By way of background, Plaintiff, an Arizona resident, alleged that she received over 20 telemarketing text messages from rotating phone numbers associated with a company called Joe Homebuyer, beginning in July 2023. The messages were allegedly real estate solicitations asking her to sell her home. James’s number had been on the National Do-Not-Call Registry since 2008. Here, Plaintiff originally sued Joe Homebuyer, but through discovery in that lawsuit, she allegedly learned that Smarter Contact was the subscriber and user of the phone numbers at issue. So in turn, Plaintiff dismissed that case and came after Smarter Contact instead, asserting two claims under 47 U.S.C. § 227(c)(5): one for DNC Registry violations and one for failure to provide proper sender identification under 47 C.F.R. § 64.1200(d)(4). Plaintiff also sought class certification.
Now, here’s the thing. Both of Plaintiff’s claims were brought exclusively under Section 227(c)(5), which provides a private right of action for a person who has received more than one “telephone call” in violation of the regulations prescribed under that subsection. The statute does not define “telephone call.” And specifically post-McLaughlin Chiropractic Associates, Inc. v.
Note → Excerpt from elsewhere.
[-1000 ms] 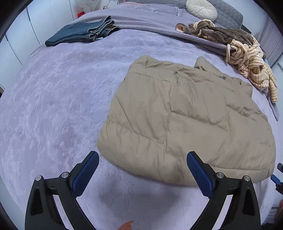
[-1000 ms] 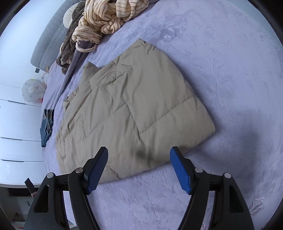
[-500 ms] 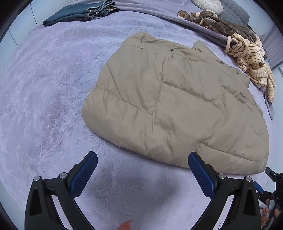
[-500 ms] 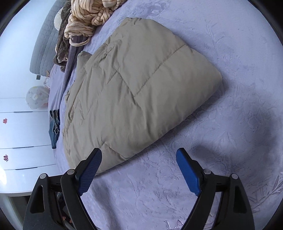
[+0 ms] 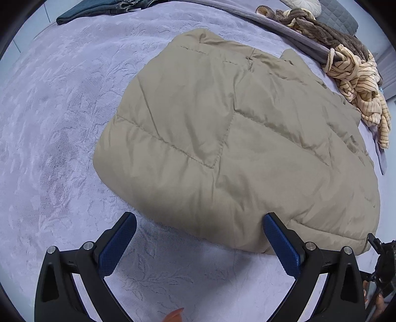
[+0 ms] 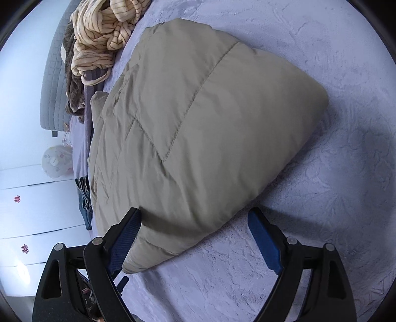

McKesson Corp., 606 U.S. 146 (2025), district courts addressing this issue have treated themselves as free to interpret the TCPA independently, without being bound by prior FCC interpretations or deference-based precedent. That’s exactly what Judge Mizelle did here.
The Court’s analysis was thorough, starting with dictionaries from the era of enactment. The Random House Dictionary (1987) defined “call” as “an act or instance of telephoning.” Merriam-Webster’s Collegiate Dictionary (1993) defined it as “the act of calling on the telephone.” And “telephone” itself? An “apparatus, system, or process for transmission of sound or speech to a distant point” (Random House, 1987) and “an instrument for reproducing sounds at a distance” (Merriam-Webster, 1993). A text message does not use a telephone to reproduce sounds at a distance. Under a plain text reading, that should really be the end of the inquiry. But Plaintiff raised several additional arguments, and the Court took each one head-on.
Plaintiff and several other courts, including the Ninth Circuit in Howard v. Republican National Committee, 164 F.4th 1119 (9th Cir. 2026), and the Southern District of New York in Wilson v. Better Mortgage Corp., 811 F. Supp. 3d 631 (S.D.N.Y. 2025), have tried to get around the “telephone” problem by focusing exclusively on the verb definition of “call”, “to communicate or try to communicate with by telephone.” The Court called this an error because in Section 227(c)(5), “call” is used as a noun, not a verb. Moreover, even if you use the verb definition, a text message still isn’t communicating by reproducing sounds at a distance. Those courts compound the mistake, Judge Mizelle explained, by neglecting to consider the modifying effect of “telephone” on “call.” You can’t just ignore half the statutory phrase.
This is a critical point that many courts on the other side of this split have been glossing over, and it’s interesting to see it called out so directly.
The Court also rejected the argument that interpreting “telephone” in this way would somehow exclude modern voice calls made from smartphones. Not so. A voice call from a modern smartphone still involves reproducing sounds at a distance. The fact that the phone can also text, browse the internet, and run apps doesn’t change the nature of the voice call itself. The meaning of “telephone” clarifies the broader word “call”; it doesn’t carve out voice calls made on devices that happen to have additional capabilities.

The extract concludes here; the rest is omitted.